# Oatmeal Porter Braggot



## Anthony (Jul 7, 2005)

Bottled this one today. First batch in beer bottles (other then 3 in 750ml champagne). I don't know that capping is any faster then corking, but since it's all done on the counter it does seem easier.

101g corn sugar for 3 V-CO2 @ 75F

F.G. 1.030 ~ 12% A.B.V.

Set 3 12oz bottles aside for next years IMA comp.

Popped the top on a bottle of this I primed on the 23rd.

Poured with a thick, creamy dark tan head which half filled the glass and took several nimutes to subside. After filling the glass, there was a 2-3mm ring of foam left where the glass and surface of the braggot met.

Aroma: (This is where I have trouble, I can smell the stronger qualities, but lack the ability to detect those which are more subtle), Honey and malt kind of sweet, a faint roasted quality. Alcohol is warm. Maybe some dark fruit.

Appearance: Opaque dark brown with garnet highlights.

Flavor: Distint honey and malty sweetness, with some dark malt qualities (not as complex as I'd like), dried fruit like plums or prunes, and maybe a hint of black currants. The fruit last long into the finish and is almost chewy, just a hint of bitterness from the malt. At 3 volumes CO2, it seems to Evaporate on your tongue. A very mouth filling and light overall mouth feel.

Each sip makes me want to laugh.
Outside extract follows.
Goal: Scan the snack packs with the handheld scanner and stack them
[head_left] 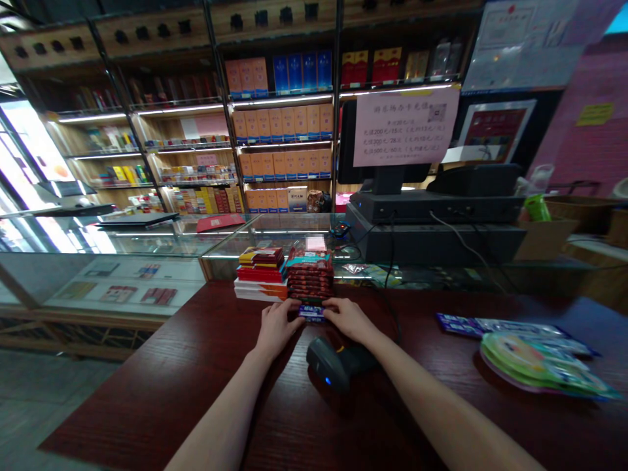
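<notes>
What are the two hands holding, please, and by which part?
The left hand and right hand hold the small blue-purple packets between them, one hand at each short end.

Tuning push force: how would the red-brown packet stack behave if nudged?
Probably sheds layers: the stack is many separate packets with no visible band. The wrappers look like shiny film, so likely slippery. Tipping left seems less likely, with the box pile close beside it.

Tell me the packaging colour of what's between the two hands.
Blue-purple packaging with white lettering; seen in the head view.
</notes>
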Motion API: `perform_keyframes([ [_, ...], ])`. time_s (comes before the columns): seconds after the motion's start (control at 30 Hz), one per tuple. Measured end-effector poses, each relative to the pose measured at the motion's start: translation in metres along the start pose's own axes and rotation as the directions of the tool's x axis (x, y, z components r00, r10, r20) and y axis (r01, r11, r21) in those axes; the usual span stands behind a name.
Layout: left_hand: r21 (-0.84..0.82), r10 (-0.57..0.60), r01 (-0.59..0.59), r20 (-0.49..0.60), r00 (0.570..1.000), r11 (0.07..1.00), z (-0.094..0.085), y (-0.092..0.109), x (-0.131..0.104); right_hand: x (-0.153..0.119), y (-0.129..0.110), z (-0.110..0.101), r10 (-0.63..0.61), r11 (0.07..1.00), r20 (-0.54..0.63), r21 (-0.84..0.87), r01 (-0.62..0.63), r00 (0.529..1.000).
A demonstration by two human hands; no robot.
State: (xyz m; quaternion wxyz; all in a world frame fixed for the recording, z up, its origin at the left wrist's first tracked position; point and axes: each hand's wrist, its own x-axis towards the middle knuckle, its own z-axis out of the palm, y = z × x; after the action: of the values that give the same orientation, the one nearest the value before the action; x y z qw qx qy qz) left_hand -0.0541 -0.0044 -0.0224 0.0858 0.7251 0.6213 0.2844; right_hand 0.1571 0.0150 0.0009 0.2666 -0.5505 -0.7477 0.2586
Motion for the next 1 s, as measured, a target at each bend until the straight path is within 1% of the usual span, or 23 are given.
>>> perform_keyframes([
  [0.2,-0.041,0.000,-0.001,-0.024,1.000,0.999,-0.001,-0.002,0.001,-0.004,0.002,-0.002,-0.043,0.995,-0.026,0.089,0.046,0.999],
  [0.33,-0.068,0.009,-0.010,-0.013,1.000,0.998,0.000,-0.003,0.002,-0.006,0.004,-0.001,-0.054,0.993,-0.028,0.106,0.056,0.998],
  [0.43,-0.059,0.013,-0.014,-0.019,1.000,0.998,0.000,-0.003,0.001,-0.007,0.005,-0.002,-0.055,0.993,-0.041,0.106,0.059,0.998],
  [0.57,-0.021,0.005,-0.006,-0.027,1.000,1.000,-0.003,-0.003,0.000,-0.010,0.005,-0.006,-0.062,0.996,-0.046,0.058,0.065,0.997],
  [0.7,0.002,-0.004,0.004,-0.018,1.000,1.000,-0.003,-0.003,0.000,-0.011,0.006,-0.008,-0.033,0.998,-0.015,-0.054,0.032,0.999],
  [0.8,-0.004,-0.013,0.013,-0.021,1.000,1.000,-0.001,-0.002,0.001,-0.008,0.006,-0.006,-0.015,0.994,0.005,-0.105,0.015,1.000],
  [1.0,-0.001,-0.009,0.009,-0.038,0.999,1.000,0.002,0.001,0.001,0.002,0.002,0.002,-0.016,0.992,-0.019,-0.126,0.014,1.000],
])
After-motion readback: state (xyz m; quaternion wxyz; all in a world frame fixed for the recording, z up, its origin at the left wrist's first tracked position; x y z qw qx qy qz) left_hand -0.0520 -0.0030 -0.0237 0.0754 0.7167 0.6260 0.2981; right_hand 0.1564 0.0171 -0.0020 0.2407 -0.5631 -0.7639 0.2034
As it vanishes from your tongue, you can feel mild pressure on you cheek's as your mouth fills with CO2. And talk about a burpsy braggot, it's not just your mouth which fills with gas.

Anthony


----------



## Anthony (Jul 7, 2005)

Friends compare my last braggot of "05" to Samuel Adams Brown Ale, for overall flavor and drinkability.

Then add; It's scary, goes down so smooth, then next thing you know your naked in the back yard or the hot tub.

That one finished at 18% abv. and dubbed... Liquid panty remover.

Anthony


----------



## Anthony (Jul 7, 2005)

This is from a bottle of this Oatmeal Porter Braggot I primed and bottled about 10 days ago.

Anthony


----------



## Aspera (Aug 1, 2005)

"Then add; It's scary, goes down so smooth, then next thing you know your naked in the back yard or the hot tub."

I think I've had this experience


----------



## Anthony (Jul 7, 2005)

This one has the best head and retention of any braggot i've yet to make. The head is dense enough to rise above the rim of the glass and not flow over.

It also has the best malt profile of those I've brewed. It starts off sweet with a lot of honey, then fades to a mildl malt bitterness, which has a long malt finish.

It may not be as ballanced as most BJCP judges would prefer (most say my braggot taste more like mead then beer), but thats my intent, after all it's mead not beer.

Other then entering judged events, how does one get non-partial reviews?

Anthony


----------